Output the listing below, keeping each line exactly as it stands.

◇ ◇ ◇

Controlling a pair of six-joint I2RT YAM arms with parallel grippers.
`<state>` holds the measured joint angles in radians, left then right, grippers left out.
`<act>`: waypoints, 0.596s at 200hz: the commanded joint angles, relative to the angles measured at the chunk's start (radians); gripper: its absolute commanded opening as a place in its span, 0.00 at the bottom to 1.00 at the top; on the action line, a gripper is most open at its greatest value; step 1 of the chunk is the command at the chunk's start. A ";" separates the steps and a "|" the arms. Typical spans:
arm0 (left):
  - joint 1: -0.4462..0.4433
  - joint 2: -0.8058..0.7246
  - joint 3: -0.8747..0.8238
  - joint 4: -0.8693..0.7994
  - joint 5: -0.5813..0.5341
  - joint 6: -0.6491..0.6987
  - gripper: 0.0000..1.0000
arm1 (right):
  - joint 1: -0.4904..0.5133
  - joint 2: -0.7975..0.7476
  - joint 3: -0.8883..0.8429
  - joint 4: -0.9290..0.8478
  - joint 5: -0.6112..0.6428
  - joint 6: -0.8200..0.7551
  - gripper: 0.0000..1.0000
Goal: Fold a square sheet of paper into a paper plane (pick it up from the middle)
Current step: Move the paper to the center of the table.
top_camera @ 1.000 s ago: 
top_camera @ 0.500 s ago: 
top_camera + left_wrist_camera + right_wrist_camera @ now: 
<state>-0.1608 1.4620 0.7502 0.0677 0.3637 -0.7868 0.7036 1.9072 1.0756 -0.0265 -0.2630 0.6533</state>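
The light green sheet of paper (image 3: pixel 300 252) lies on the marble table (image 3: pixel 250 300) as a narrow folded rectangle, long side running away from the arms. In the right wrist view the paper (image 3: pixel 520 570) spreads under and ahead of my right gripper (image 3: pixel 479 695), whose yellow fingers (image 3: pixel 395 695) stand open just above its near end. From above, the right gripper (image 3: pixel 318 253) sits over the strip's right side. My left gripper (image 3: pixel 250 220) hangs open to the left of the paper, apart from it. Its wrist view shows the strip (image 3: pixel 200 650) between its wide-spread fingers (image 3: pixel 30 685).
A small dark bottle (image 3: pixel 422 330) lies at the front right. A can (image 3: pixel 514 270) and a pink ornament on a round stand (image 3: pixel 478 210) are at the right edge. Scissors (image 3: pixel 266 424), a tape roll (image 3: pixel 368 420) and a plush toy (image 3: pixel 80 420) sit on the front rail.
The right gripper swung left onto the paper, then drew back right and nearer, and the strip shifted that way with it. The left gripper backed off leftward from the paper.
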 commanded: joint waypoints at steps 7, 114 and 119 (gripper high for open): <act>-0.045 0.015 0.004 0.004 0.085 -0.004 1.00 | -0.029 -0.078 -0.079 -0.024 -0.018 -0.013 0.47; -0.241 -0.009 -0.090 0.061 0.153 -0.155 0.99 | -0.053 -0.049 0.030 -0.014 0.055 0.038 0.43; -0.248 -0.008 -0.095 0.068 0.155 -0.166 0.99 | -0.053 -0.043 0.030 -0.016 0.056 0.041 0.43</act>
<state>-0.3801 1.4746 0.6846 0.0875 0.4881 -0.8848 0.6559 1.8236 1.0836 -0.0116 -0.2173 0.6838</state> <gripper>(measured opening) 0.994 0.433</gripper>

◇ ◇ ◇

SOLUTION FOR THIS TASK |
Controlling a pair of six-joint I2RT YAM arms with parallel grippers.
`<state>` holds the measured joint angles in radians, left then right, grippers left out.
`<act>`: waypoints, 0.596s at 200hz: the commanded joint angles, relative to the angles measured at the chunk's start (radians); gripper: its absolute commanded opening as a place in its span, 0.00 at the bottom to 1.00 at the top; on the action line, a gripper is most open at its greatest value; step 1 of the chunk is the command at the chunk's start. A ";" separates the steps and a "|" the arms. Typical spans:
arm0 (left):
  - joint 1: -0.4462..0.4433
  - joint 2: -0.8058..0.7246
  - joint 3: -0.8747..0.8238
  - joint 4: -0.8693..0.7994
  - joint 5: -0.5813..0.5341
  - joint 6: -0.6491..0.6987
  - gripper: 0.0000..1.0000
arm1 (right):
  - joint 1: -0.4904..0.5133
  - joint 2: -0.7975..0.7476
  - joint 3: -0.8883..0.8429
  - joint 4: -0.9290..0.8478
  - joint 5: -0.6112..0.6428
  - joint 6: -0.8200..0.7551
  - gripper: 0.0000..1.0000
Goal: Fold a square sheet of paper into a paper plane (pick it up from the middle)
Current step: Move the paper to the center of the table.
top_camera @ 1.000 s ago: 
top_camera @ 0.500 s ago: 
top_camera + left_wrist_camera + right_wrist_camera @ now: 
<state>-0.1608 1.4620 0.7502 0.0677 0.3637 -0.7868 0.7036 1.9072 1.0756 -0.0265 -0.2630 0.6533</state>
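The light green sheet of paper (image 3: pixel 300 252) lies on the marble table (image 3: pixel 250 300) as a narrow folded rectangle, long side running away from the arms. In the right wrist view the paper (image 3: pixel 520 570) spreads under and ahead of my right gripper (image 3: pixel 479 695), whose yellow fingers (image 3: pixel 395 695) stand open just above its near end. From above, the right gripper (image 3: pixel 318 253) sits over the strip's right side. My left gripper (image 3: pixel 250 220) hangs open to the left of the paper, apart from it. Its wrist view shows the strip (image 3: pixel 200 650) between its wide-spread fingers (image 3: pixel 30 685).
A small dark bottle (image 3: pixel 422 330) lies at the front right. A can (image 3: pixel 514 270) and a pink ornament on a round stand (image 3: pixel 478 210) are at the right edge. Scissors (image 3: pixel 266 424), a tape roll (image 3: pixel 368 420) and a plush toy (image 3: pixel 80 420) sit on the front rail.
The right gripper swung left onto the paper, then drew back right and nearer, and the strip shifted that way with it. The left gripper backed off leftward from the paper.
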 commanded: joint waypoints at steps 7, 114 and 119 (gripper high for open): <act>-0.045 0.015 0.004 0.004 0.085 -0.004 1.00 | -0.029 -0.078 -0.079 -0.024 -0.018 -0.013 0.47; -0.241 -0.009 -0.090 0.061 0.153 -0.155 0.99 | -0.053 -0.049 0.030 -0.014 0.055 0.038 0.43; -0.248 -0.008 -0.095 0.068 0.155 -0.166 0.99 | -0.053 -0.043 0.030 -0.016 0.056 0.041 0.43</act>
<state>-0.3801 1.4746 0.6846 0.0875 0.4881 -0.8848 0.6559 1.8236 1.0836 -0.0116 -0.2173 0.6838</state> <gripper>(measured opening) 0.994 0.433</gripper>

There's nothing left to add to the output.